At the other end of the labour market, roughly 30 per cent of occupations show virtually no AI exposure. Roles such as cooks, mechanics, bartenders and dishwashers still depend heavily on physical presence and manual work that large language models cannot replicate.
Hiring slowdown rather than layoffs
So far the clearest labour-market signal is not mass layoffs but a slowdown in hiring within AI-exposed occupations.
According to the study, job-finding rates in those sectors have fallen about 14 per cent since the arrival of generative AI tools such as ChatGPT compared with 2022 levels. A separate study cited by the authors found a 16 per cent drop in employment among workers aged 22 to 25 in AI-exposed roles.
Recent labour data from the US Bureau of Labor Statistics also point to softer hiring conditions, with employers shedding 92,000 jobs in February and unemployment rising to 4.4 per cent.
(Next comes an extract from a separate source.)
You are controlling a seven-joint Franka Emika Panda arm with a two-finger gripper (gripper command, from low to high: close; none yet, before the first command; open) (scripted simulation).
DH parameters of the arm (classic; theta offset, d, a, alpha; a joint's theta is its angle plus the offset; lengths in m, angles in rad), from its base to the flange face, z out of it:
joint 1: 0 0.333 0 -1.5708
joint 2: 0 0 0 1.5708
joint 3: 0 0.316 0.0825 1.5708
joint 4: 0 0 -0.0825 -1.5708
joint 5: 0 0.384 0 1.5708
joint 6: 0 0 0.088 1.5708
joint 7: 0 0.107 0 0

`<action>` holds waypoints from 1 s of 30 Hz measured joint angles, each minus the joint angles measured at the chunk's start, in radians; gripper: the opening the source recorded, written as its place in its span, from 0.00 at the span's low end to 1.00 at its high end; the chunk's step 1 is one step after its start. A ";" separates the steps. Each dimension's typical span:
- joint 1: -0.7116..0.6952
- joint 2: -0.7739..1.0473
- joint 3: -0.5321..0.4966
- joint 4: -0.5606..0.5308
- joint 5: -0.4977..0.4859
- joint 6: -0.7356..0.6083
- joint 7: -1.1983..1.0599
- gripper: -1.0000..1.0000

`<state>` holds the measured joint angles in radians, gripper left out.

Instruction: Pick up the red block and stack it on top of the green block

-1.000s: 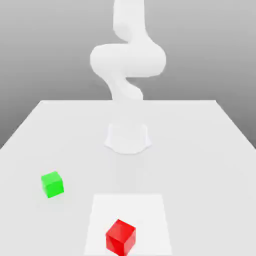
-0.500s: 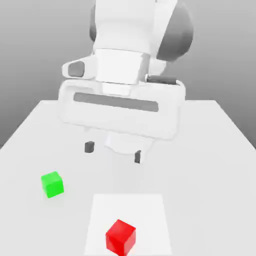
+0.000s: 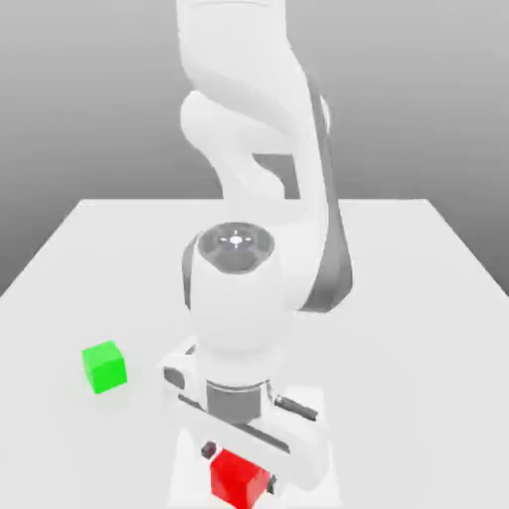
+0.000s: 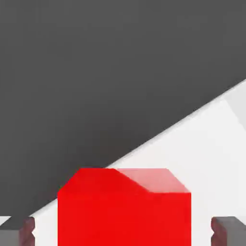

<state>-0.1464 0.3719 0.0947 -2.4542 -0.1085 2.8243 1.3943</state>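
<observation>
Pale table (image 3: pixel 70 447), grey backdrop (image 3: pixel 80 99). Red block (image 3: pixel 237 479): on the white panel (image 3: pixel 303 400), at the scene's near side, toward the panel's near edge. Gripper (image 3: pixel 240 467): open, wider than the block, fingers (image 4: pixel 230 231) either side, a gap at each; nothing held. Hand view: straight edge between white surface and dark area, close by the block. Green block (image 3: pixel 104 367): on bare table, left and farther, open room between it and the panel. Arm (image 3: pixel 239 308): over the middle, reaching near.
</observation>
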 joint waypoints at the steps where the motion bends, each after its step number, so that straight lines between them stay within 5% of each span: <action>1: 0.000 0.000 0.000 0.000 0.000 0.001 0.000 0.00; 9: -0.022 -0.150 0.021 -0.029 0.044 -0.121 -0.036 0.00; 20: -0.387 -0.538 -0.238 -0.385 0.031 -0.151 -0.323 0.00; 27: -0.392 -0.350 -0.259 -0.408 0.127 0.059 -0.416 0.00; 28: -0.395 -0.325 -0.251 -0.407 0.141 0.083 -0.427 1.00; 30: -0.395 -0.325 -0.251 -0.407 0.141 0.083 -0.427 1.00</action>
Some companies have already linked layoffs to automation. Jack Dorsey said his payments firm Block recently cut nearly half its workforce in part because AI tools allow smaller teams to operate more efficiently.
Not everyone is convinced the technology is solely responsible. Critics such as Marc Benioff have accused some firms of “AI washing”, using automation as a convenient explanation for cost-cutting measures.
Still, the researchers warn that the longer-term risk is a potential “white-collar recession”. If unemployment in the most AI-exposed occupations were to double, from about 3 per cent to 6 per cent, it would mirror the scale of labour-market disruption seen during the Global Financial Crisis.
For now, the shift may simply mean fewer entry-level openings. Some young workers are staying longer in existing roles, switching sectors or returning to education rather than entering AI-exposed fields.